> PROBLEM DESCRIPTION:
Give back nothing but the number of lines in these entries that contain the word "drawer".

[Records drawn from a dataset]
-*-*-
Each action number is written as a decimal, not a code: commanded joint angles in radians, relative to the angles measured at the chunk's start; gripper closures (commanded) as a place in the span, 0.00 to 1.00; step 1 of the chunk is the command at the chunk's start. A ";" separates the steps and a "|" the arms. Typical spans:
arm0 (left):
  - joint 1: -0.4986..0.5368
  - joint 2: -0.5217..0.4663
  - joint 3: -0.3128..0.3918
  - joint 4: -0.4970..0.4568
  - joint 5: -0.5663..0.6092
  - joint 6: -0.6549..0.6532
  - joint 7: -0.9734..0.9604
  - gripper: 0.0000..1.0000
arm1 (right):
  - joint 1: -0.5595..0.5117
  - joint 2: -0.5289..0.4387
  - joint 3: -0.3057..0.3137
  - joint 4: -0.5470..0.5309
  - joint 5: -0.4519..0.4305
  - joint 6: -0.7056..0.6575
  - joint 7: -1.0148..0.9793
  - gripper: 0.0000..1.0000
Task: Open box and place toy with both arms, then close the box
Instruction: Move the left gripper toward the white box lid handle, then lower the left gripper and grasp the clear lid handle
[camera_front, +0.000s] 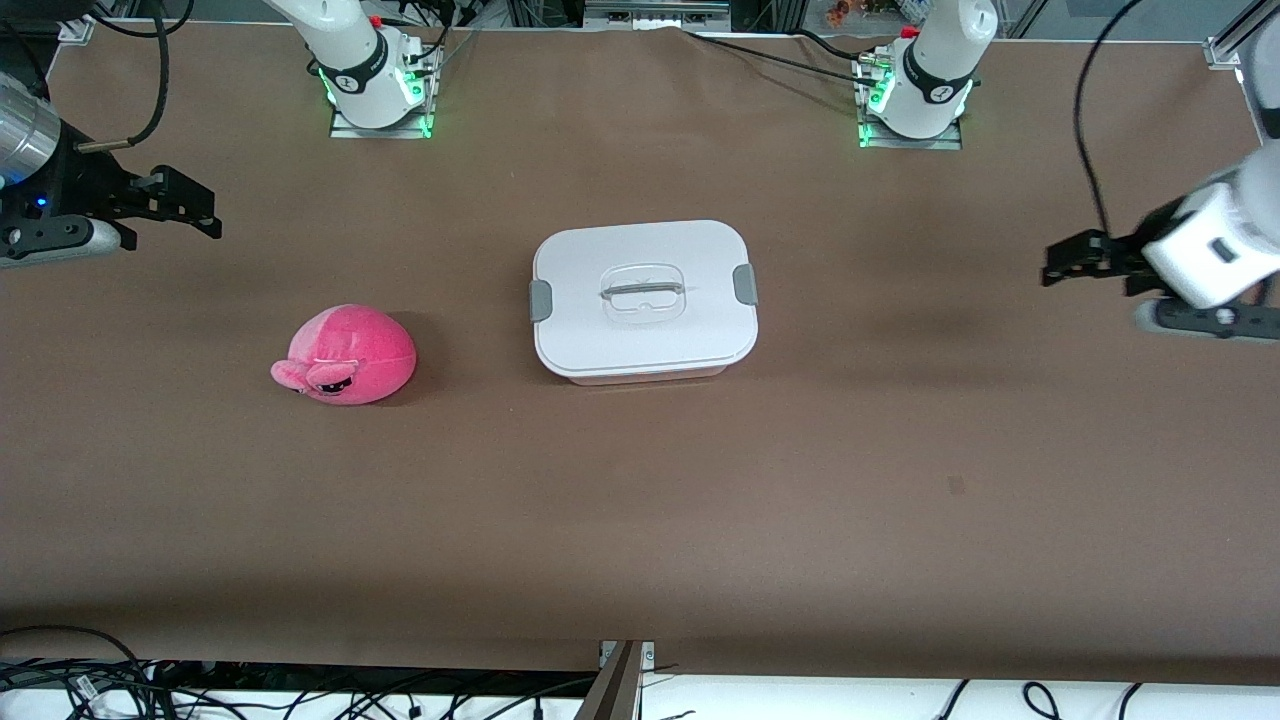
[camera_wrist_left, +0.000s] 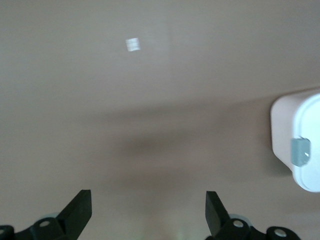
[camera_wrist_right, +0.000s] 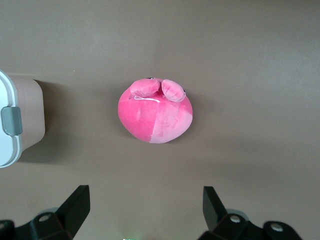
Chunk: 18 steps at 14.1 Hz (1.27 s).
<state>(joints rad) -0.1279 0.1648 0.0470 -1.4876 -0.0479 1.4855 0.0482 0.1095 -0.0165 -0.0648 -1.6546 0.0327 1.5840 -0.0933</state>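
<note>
Box: the box (camera_front: 645, 300) sat shut in the middle of the table (camera_front: 900, 450), a rounded white lid (camera_front: 600, 260) over a pale pink tub that showed only as a thin strip along the edge nearest the front camera.
Clips: one grey clip (camera_front: 540, 300) on the end toward the right arm, another grey clip (camera_front: 745, 285) on the end toward the left arm, both flat against the lid.
Handle: a clear recessed handle (camera_front: 645, 291) lay in the centre of the lid.
Toy: the toy (camera_front: 345, 355) rested on the table beside the box, toward the right arm's end and apart from it; round plush in two shades of pink, small ears and a dark-eyed face turned toward the front camera.
Right gripper: the right gripper (camera_front: 180, 205) hung over bare table at its own end, fingers spread wide and empty, with the toy between it and the box.
Left gripper: the left gripper (camera_front: 1075, 262) hung over bare table at the other end, well apart from the box, fingers likewise spread and holding nothing.
</note>
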 joint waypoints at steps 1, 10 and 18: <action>-0.128 0.035 0.005 0.026 0.005 -0.021 0.009 0.00 | -0.017 0.007 0.014 0.018 -0.011 -0.006 -0.016 0.00; -0.547 0.183 0.005 0.027 -0.072 0.195 0.178 0.00 | -0.016 0.015 0.016 0.036 -0.019 -0.007 -0.017 0.00; -0.687 0.331 0.001 0.014 0.032 0.516 0.466 0.00 | -0.016 0.018 0.016 0.036 -0.017 -0.007 -0.017 0.00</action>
<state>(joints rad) -0.7934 0.4672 0.0357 -1.4885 -0.0703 1.9699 0.4613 0.1077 -0.0096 -0.0626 -1.6466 0.0281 1.5846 -0.0952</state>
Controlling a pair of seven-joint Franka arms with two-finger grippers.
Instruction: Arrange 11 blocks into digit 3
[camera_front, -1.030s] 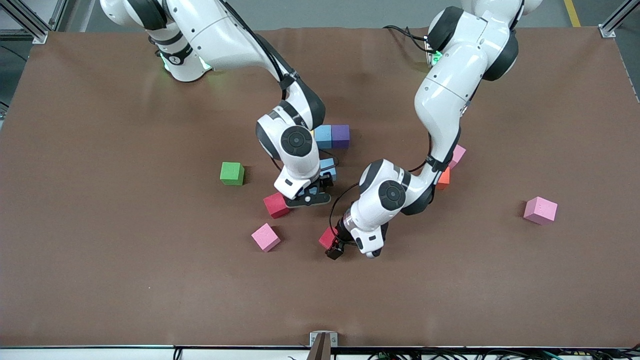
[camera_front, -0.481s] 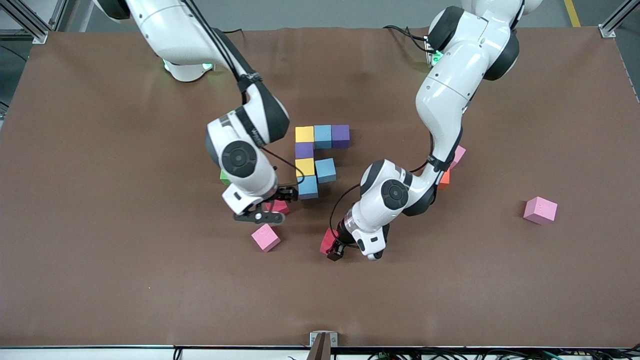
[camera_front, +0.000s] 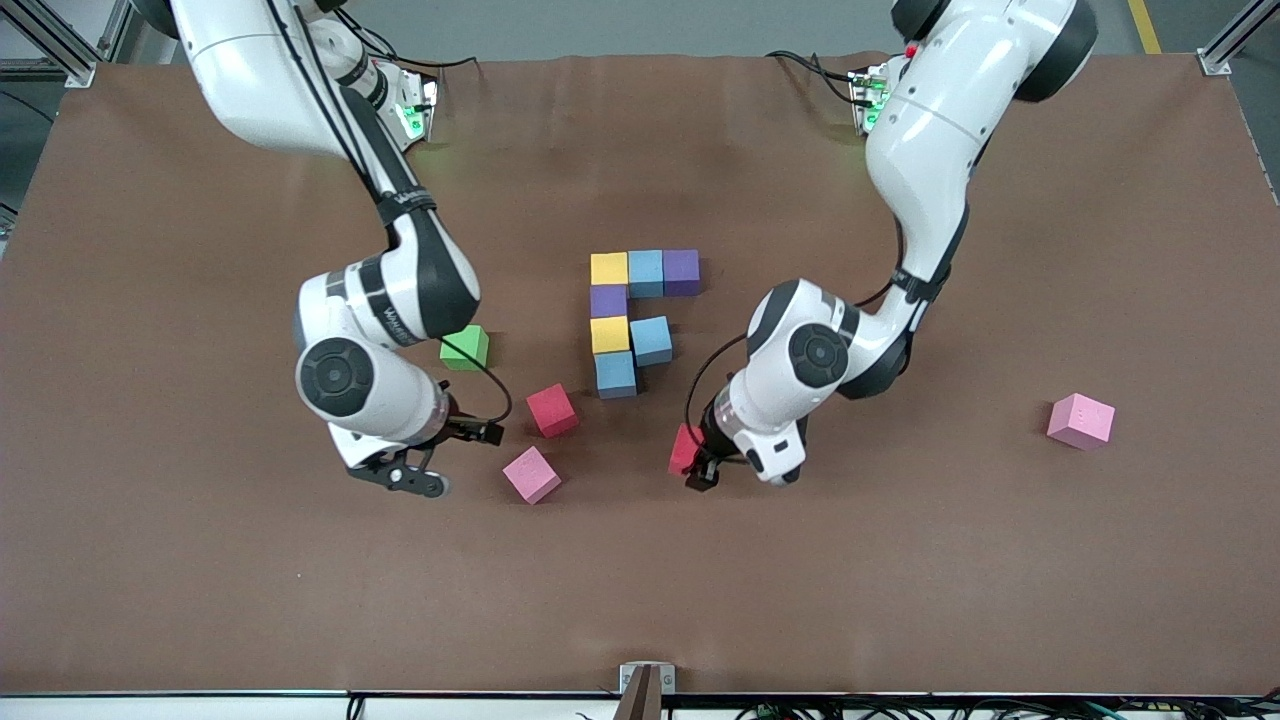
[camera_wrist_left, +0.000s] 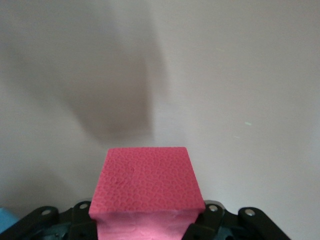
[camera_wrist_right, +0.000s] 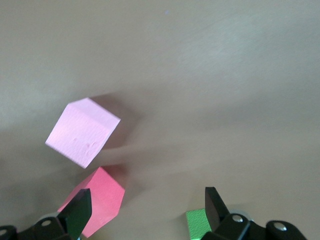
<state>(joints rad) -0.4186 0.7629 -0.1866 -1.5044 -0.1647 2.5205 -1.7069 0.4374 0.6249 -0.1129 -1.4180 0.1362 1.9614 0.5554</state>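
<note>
Seven blocks touch in a partial digit 3 at mid-table: a yellow (camera_front: 609, 268), blue (camera_front: 646, 272) and purple (camera_front: 681, 271) bar, then purple (camera_front: 608, 300), yellow (camera_front: 610, 334), blue (camera_front: 651, 340) and blue (camera_front: 616, 374). My left gripper (camera_front: 697, 462) is shut on a red block (camera_front: 686, 447) (camera_wrist_left: 147, 185), lifted just off the table. A loose red block (camera_front: 552, 410) (camera_wrist_right: 97, 200) and a pink block (camera_front: 531, 474) (camera_wrist_right: 82, 131) lie beside the figure. My right gripper (camera_front: 450, 458) (camera_wrist_right: 146, 205) hangs open and empty near them.
A green cube (camera_front: 465, 347) (camera_wrist_right: 200, 222) sits beside the right arm's wrist. Another pink block (camera_front: 1080, 420) lies alone toward the left arm's end of the table. The left arm's elbow hangs low over the table beside the figure.
The right arm drew away from the figure toward its own end, uncovering the blocks. The left gripper shut on the red block and carried it toward the figure.
</note>
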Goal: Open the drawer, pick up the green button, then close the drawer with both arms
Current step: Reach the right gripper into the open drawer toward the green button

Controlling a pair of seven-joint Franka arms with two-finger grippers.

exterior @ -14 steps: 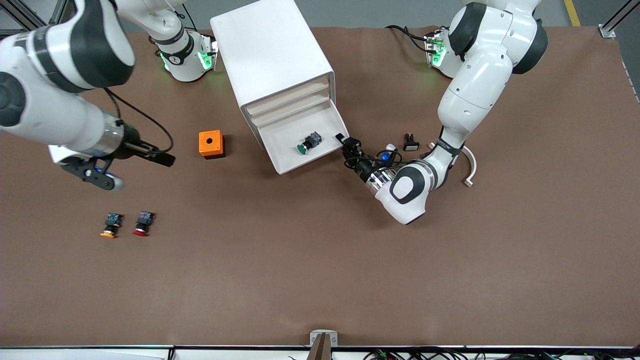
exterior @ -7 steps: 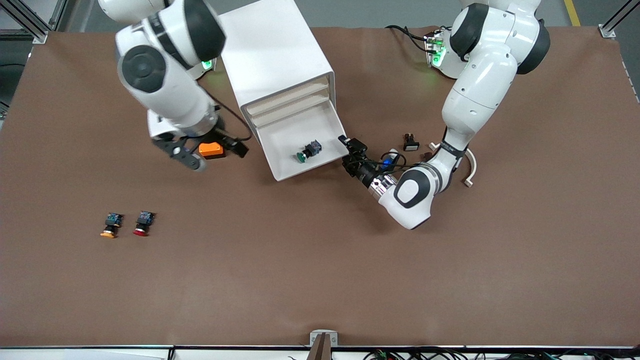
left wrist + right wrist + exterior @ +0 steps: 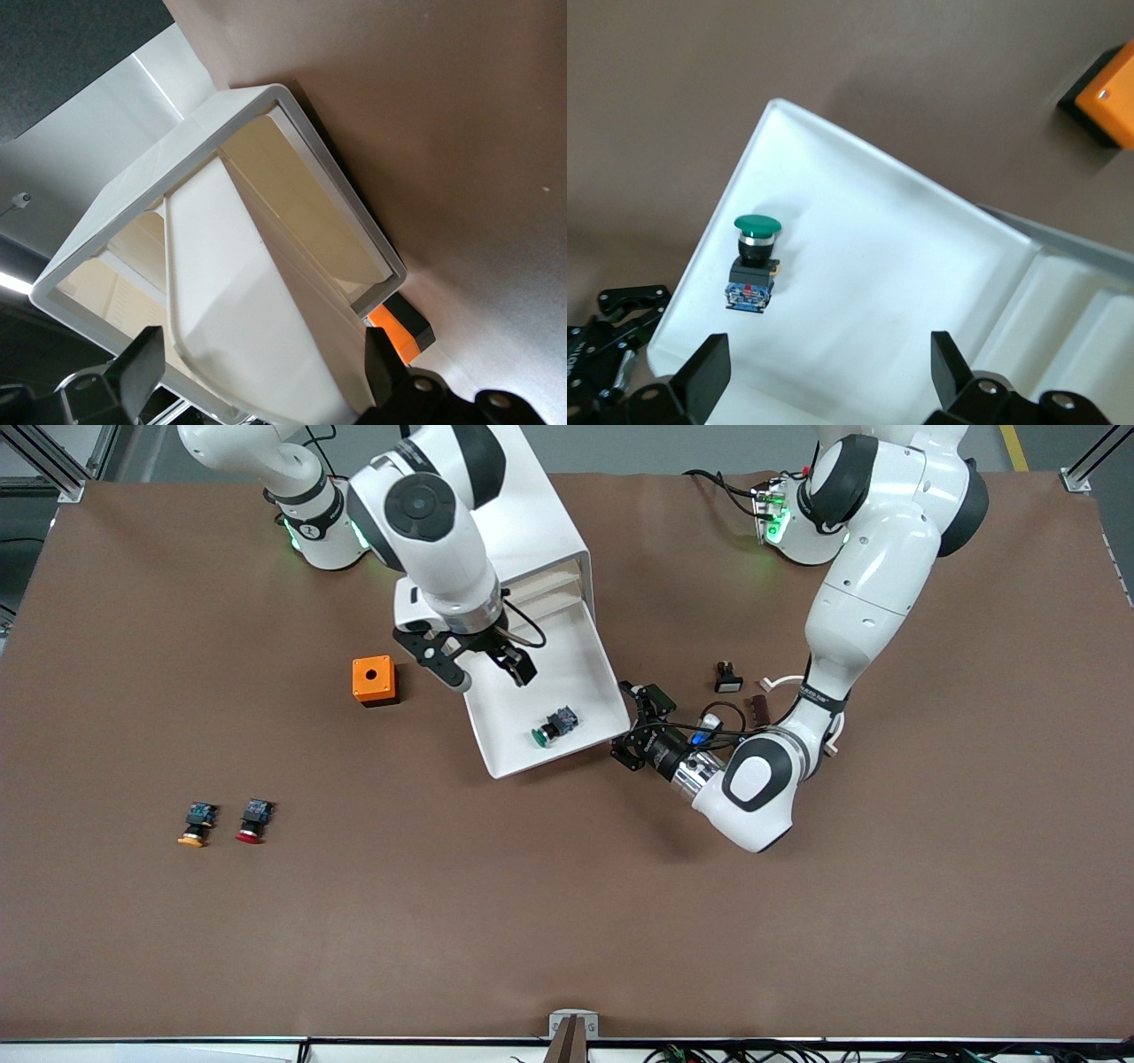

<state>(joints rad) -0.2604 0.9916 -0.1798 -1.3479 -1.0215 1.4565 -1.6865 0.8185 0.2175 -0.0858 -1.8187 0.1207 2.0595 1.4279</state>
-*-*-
> PROBLEM SOLUTION:
2